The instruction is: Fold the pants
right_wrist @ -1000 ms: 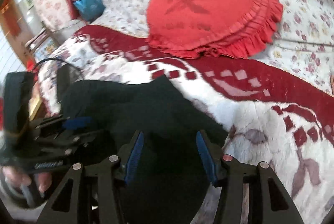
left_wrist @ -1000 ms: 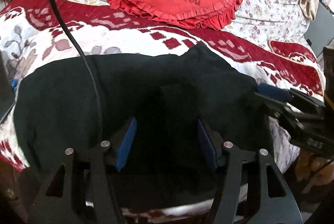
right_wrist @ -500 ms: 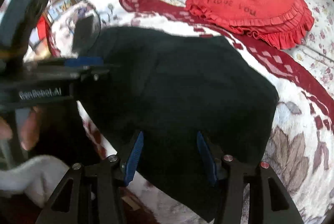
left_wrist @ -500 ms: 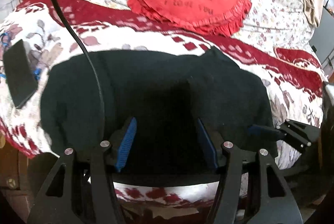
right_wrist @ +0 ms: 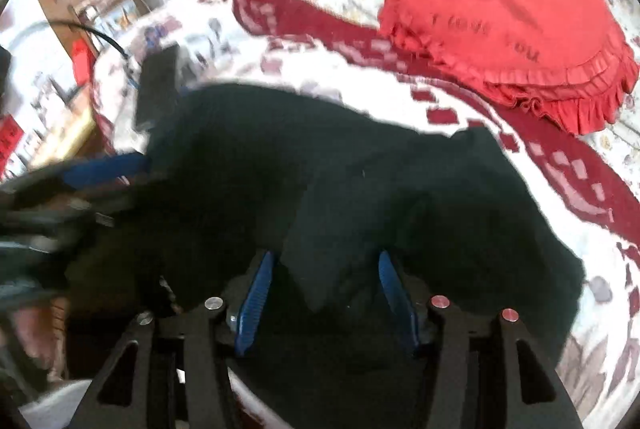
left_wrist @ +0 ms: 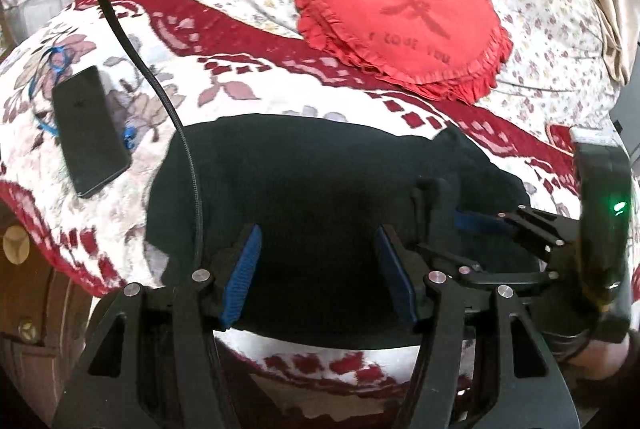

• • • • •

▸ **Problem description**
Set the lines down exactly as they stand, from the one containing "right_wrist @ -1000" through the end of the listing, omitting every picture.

▸ **Solution for this task**
right_wrist @ -1000 ms: 
left_wrist @ -1000 ms: 
right_wrist @ -500 ms: 
left_wrist @ -500 ms: 
right_wrist @ +0 ms: 
left_wrist @ +0 ms: 

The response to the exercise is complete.